• **Task instructions**:
Show every line of the records below that contains the word "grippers".

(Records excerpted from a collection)
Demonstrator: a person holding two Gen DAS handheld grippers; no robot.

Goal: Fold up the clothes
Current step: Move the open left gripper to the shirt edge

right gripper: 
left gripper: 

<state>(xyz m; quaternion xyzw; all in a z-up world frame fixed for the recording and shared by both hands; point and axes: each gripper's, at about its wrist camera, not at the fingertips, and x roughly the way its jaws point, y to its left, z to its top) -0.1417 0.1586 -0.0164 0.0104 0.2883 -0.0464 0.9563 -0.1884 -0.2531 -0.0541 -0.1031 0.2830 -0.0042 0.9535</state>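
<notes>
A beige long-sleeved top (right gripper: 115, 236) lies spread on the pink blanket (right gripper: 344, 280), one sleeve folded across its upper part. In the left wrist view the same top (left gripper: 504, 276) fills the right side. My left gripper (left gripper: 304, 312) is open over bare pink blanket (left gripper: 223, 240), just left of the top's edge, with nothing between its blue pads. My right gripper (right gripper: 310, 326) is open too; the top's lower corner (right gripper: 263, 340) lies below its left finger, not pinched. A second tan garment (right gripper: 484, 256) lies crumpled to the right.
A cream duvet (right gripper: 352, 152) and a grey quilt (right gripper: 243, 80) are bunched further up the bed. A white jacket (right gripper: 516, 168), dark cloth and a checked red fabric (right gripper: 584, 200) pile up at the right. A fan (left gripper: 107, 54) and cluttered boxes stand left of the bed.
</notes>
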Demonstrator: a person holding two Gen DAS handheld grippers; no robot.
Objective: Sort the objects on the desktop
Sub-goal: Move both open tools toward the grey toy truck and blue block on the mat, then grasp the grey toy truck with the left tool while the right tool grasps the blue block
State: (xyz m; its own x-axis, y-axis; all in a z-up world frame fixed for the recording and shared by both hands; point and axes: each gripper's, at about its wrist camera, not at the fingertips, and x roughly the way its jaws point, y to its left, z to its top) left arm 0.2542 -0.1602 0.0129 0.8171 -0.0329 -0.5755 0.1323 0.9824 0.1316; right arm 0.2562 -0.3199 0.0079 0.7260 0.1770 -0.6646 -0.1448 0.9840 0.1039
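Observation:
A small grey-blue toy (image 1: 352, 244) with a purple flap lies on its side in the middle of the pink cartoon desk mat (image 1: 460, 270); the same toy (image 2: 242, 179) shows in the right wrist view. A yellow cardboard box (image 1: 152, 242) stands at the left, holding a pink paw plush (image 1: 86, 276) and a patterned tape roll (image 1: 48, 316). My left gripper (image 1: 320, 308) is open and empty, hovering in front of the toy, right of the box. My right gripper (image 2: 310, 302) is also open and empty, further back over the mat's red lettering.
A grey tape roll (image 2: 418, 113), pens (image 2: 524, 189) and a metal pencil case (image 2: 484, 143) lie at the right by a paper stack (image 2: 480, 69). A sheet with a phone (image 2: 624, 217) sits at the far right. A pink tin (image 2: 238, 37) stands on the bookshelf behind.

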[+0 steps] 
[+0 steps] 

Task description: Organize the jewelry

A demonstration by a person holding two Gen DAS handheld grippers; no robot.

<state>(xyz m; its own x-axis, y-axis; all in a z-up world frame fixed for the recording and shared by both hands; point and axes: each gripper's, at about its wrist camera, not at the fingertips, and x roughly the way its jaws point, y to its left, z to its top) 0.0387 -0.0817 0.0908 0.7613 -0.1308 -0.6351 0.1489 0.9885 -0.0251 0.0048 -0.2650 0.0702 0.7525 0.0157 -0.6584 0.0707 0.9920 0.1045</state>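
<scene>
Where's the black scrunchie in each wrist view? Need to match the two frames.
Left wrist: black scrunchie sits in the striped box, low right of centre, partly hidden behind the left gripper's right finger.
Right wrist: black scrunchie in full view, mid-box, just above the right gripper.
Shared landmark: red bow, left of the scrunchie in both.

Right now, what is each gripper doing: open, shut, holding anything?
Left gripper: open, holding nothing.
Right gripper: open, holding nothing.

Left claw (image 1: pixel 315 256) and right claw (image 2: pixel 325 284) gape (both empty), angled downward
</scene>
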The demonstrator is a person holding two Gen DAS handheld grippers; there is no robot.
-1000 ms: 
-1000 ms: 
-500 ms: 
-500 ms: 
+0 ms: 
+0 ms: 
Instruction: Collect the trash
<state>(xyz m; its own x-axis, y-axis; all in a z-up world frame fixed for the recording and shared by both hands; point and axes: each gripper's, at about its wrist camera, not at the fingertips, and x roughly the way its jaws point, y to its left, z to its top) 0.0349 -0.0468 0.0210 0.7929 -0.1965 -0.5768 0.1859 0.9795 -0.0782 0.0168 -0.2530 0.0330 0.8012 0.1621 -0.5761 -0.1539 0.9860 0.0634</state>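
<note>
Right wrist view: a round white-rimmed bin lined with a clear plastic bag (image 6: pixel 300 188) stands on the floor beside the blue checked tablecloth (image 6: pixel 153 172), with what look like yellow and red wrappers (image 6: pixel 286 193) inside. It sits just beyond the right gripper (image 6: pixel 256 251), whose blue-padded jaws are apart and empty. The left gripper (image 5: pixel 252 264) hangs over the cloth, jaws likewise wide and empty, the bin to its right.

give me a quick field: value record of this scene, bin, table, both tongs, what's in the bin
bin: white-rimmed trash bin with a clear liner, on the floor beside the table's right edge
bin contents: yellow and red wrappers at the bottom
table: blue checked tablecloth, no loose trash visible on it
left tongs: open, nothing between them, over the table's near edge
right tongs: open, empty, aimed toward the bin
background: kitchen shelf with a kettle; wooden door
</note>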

• **Answer to this exercise**:
Demonstrator: a person holding two Gen DAS handheld grippers; no robot.
Demonstrator: a person holding two Gen DAS handheld grippers; no robot.
A demonstration by a person holding two Gen DAS handheld grippers; no robot.
The demonstrator is a person holding two Gen DAS handheld grippers; there is no robot.

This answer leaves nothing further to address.